* [Task statement]:
Would you set down the data below exactly as shown?

* [Provided material]:
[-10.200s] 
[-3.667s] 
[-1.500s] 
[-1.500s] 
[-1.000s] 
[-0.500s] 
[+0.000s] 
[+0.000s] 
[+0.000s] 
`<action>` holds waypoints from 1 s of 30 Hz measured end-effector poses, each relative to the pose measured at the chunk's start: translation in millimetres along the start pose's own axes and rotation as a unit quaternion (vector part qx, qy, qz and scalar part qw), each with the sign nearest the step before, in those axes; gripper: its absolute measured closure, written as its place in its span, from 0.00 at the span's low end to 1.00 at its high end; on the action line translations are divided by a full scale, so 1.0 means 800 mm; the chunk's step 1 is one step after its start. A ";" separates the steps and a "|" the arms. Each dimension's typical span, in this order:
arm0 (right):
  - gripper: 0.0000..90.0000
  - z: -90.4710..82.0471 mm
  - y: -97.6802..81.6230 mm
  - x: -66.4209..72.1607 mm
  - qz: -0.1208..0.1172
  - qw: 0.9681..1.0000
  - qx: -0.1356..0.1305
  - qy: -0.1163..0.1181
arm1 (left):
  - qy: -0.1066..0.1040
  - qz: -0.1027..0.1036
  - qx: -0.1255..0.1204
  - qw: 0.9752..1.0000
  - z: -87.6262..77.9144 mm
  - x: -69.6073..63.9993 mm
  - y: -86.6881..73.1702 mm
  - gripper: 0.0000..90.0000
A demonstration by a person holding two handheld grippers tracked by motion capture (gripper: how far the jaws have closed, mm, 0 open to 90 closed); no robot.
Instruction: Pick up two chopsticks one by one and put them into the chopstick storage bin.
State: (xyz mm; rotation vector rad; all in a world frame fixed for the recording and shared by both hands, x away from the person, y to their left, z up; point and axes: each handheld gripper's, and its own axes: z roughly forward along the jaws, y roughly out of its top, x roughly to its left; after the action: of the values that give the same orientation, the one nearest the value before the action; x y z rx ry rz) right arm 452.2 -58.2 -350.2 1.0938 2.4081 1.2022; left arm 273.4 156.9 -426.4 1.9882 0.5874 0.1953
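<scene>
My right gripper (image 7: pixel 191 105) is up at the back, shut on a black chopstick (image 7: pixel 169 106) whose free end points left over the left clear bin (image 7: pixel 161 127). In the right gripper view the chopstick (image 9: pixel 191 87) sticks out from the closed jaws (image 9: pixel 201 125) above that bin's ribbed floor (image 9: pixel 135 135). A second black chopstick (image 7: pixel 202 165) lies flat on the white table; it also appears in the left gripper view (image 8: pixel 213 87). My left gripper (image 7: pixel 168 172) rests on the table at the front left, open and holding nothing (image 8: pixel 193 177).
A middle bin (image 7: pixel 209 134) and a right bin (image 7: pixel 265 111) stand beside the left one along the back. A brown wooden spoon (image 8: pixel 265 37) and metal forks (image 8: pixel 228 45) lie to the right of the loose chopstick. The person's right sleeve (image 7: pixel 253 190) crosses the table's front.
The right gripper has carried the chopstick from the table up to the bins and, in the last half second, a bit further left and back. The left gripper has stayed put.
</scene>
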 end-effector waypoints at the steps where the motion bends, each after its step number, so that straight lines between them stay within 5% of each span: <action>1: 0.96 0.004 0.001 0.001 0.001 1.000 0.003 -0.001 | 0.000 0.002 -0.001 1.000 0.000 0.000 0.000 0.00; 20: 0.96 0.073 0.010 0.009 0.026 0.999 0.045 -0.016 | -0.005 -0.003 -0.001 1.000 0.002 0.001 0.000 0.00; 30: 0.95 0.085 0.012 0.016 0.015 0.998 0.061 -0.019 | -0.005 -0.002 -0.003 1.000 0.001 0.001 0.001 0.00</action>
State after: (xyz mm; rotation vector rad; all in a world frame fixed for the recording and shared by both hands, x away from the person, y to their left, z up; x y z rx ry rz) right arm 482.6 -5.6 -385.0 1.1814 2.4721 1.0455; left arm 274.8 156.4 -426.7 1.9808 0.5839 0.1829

* [Solution to this task]:
[-10.200s] 
[-3.667s] 
[-1.500s] 
[-1.500s] 
[-1.000s] 
[-0.500s] 
[+0.000s] 
[+0.000s] 
[+0.000s] 
`<action>` holds waypoints from 1 s of 30 Hz measured end-effector poses, each relative to the pose measured at the chunk's start: translation in millimetres along the start pose's own axes and rotation as a unit quaternion (vector part qx, qy, qz and scalar part qw), each with the sign nearest the step before, in those axes; gripper: its absolute measured closure, written as its place in its span, from 0.00 at the span's low end to 1.00 at its high end; on the action line translations are divided by a full scale, so 1.0 means 800 mm; the chunk's step 1 is one step after its start. A ";" separates the steps and a "|" the arms. Each dimension's typical span, in this order:
arm0 (right):
  - gripper: 0.0000..90.0000
  - z: -90.4710..82.0471 mm
  - y: -97.6802..81.6230 mm
  - x: -66.4209..72.1607 mm
  - qz: -0.1208..0.1172
  - qw: 0.9681..1.0000
  - qx: -0.1356..0.1305
  - qy: -0.1163..0.1181
arm1 (left):
  - qy: -0.1066..0.1040
  - qz: -0.1027..0.1036
  - qx: -0.1255..0.1204
  - qw: 0.9752..1.0000
  - z: -87.6262..77.9144 mm
  - x: -69.6073..63.9993 mm
  - y: -86.6881..73.1702 mm
  - gripper: 0.0000..90.0000
A demonstration by a person holding two handheld grippers tracked by motion capture (gripper: how far the jaws have closed, mm, 0 open to 90 closed); no robot.
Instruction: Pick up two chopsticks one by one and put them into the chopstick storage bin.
State: (xyz mm; rotation vector rad; all in a world frame fixed for the recording and shared by both hands, x away from the person, y to their left, z up; point and axes: each handheld gripper's, and its own axes: z roughly forward along the jaws, y roughly out of its top, x roughly to its left; after the action: of the values that give the same orientation, the one nearest the value before the action; x y z rx ry rz) right arm 452.2 -58.2 -350.2 1.0938 2.4081 1.2022; left arm 273.4 156.9 -426.4 1.9882 0.5874 0.1953
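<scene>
My right gripper (image 7: pixel 191 105) is up at the back, shut on a black chopstick (image 7: pixel 169 106) whose free end points left over the left clear bin (image 7: pixel 161 127). In the right gripper view the chopstick (image 9: pixel 191 87) sticks out from the closed jaws (image 9: pixel 201 125) above that bin's ribbed floor (image 9: pixel 135 135). A second black chopstick (image 7: pixel 202 165) lies flat on the white table; it also appears in the left gripper view (image 8: pixel 213 87). My left gripper (image 7: pixel 168 172) rests on the table at the front left, open and holding nothing (image 8: pixel 193 177).
A middle bin (image 7: pixel 209 134) and a right bin (image 7: pixel 265 111) stand beside the left one along the back. A brown wooden spoon (image 8: pixel 265 37) and metal forks (image 8: pixel 228 45) lie to the right of the loose chopstick. The person's right sleeve (image 7: pixel 253 190) crosses the table's front.
The right gripper has carried the chopstick from the table up to the bins and, in the last half second, a bit further left and back. The left gripper has stayed put.
</scene>
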 end-effector waypoints at the steps where the motion bends, each after its step number, so that straight lines between them stay within 5% of each span: <action>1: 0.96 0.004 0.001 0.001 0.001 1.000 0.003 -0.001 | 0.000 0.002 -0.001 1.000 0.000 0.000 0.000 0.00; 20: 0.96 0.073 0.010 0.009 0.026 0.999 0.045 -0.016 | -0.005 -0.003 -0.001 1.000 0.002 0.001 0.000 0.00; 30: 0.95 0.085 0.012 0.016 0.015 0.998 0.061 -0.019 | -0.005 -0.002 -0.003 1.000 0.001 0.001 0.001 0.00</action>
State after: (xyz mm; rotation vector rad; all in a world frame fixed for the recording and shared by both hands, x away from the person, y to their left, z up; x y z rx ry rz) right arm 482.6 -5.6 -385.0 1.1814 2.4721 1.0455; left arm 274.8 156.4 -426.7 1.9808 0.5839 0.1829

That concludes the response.